LysoTracker Green staining (Life Technologies) of lysosomes was visually assessed by fluorescence microscopy. Cells were incubated with DOX (100 μM) for a total of 2 h/37 °C. LysoTracker Green (100 nM) and DAPI nuclear stain (0.5 μM; Invitrogen) were then added for the last 40 min/37 °C. Finally, Cu[Dp44mT] (25 μM) or Cu[DpC] (10 μM) was added for the final 30 min/37 °C. Live cells were visualized for green (495 nm excitation/516 nm emission), red (577 nm excitation/592 nm emission) and blue (358 nm excitation/461 nm emission) fluorescence (Axio Observer Z1 microscope; Zeiss, Oberkochen, Germany) using a LD Plan-NEOFLUAR 40x/0.6 Ph2 Korr objective.

Assessment of lysosomal membrane permeability

The lysosomotropic stain, AO (Sigma-Aldrich), was used to determine LMP.^{26, 27} Cells were stained with AO (2.5 μg/ml; 12 min/37 °C), then washed twice with media and incubated with the copper complexes of Dp44mT (Cu[Dp44mT]; 25 μM) or DpC (Cu[DpC]; 10 μM) for 30 min/37 °C. Live cells were visualized in phenol-red-free DMEM media (Life Technologies) for green (495 nm excitation/516 nm emission) and red (577 nm excitation/592 nm emission) fluorescence using the Axio Observer.Z1 microscope and objective described above.

Data analysis

Results are shown as mean±S.D. (n=3 experiments).
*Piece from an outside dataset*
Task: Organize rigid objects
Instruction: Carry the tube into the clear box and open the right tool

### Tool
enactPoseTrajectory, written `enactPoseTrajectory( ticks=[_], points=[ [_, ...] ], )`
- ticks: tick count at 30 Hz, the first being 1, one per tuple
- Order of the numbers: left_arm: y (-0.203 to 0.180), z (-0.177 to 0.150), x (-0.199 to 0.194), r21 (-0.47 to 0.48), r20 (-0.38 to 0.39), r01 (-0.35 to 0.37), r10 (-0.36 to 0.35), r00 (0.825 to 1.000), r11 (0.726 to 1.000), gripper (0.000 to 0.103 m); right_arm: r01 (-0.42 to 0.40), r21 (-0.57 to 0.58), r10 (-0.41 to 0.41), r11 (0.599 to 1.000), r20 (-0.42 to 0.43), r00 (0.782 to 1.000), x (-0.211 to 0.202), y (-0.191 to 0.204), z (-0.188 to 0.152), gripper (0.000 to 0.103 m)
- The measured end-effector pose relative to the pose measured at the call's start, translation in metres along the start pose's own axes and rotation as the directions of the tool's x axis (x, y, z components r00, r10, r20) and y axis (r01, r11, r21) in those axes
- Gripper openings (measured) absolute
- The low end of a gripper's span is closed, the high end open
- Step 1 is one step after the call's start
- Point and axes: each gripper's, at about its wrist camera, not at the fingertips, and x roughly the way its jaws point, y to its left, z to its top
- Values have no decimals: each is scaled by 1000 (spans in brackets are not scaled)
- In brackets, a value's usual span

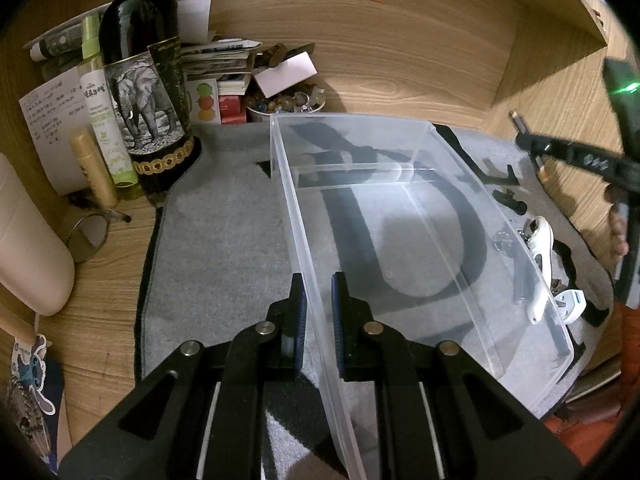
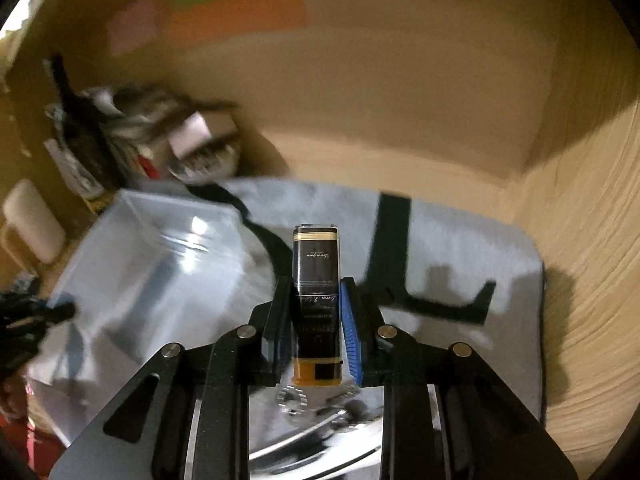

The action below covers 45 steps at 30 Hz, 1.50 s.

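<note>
Left gripper [image 1: 316,320] straddles the clear bin [image 1: 400,216] wall unclamped; right gripper [image 2: 314,320] clamps a black box [image 2: 316,280], which may slip.

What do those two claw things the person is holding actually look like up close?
Both are matte black plastic. The left gripper has two flat fingers lined with dark blue pads, driven by angled black link bars with round silver pivot pins. The right gripper is built the same, its blue ribbed pad brighter. From the left view, a green light glows on the right one's body.
</note>
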Motion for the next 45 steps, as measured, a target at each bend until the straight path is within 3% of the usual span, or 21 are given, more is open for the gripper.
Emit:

Statistical analysis was performed using a Student’s t-test or one-way analysis of variance in Prism 6.0 (Graphpad Software, San Diego, CA, USA). Data was considered statistically significant when P<0.05. The concentration–response curves data were fitted using Prism 6.0 (Graphpad Software) to obtain IC₅₀ values. Fluorescence intensity and Mander’s overlap coefficient for image co-distribution were estimated using ImageJ 4.7v software (National Institutes of Health, Baltimore, MD, USA). Flow cytometry data analysis was performed using FlowJo software (FlowJo LLC, Ashland, OR, USA). Western blot densitometry was performed using ImageLab Software (Bio-RAD, Hercules, CA, USA). Combination data were assessed using CalcuSyn Software (Biosoft, Cambridge, UK), according to the Chou-Talalay method.²⁵ The slopes and elevations of the linear regression graphs were compared between two treatment groups using Prism 6.0 (Graphpad Software). Pgp activity was measured as the inverse correlation of Rh123 accumulation in cells.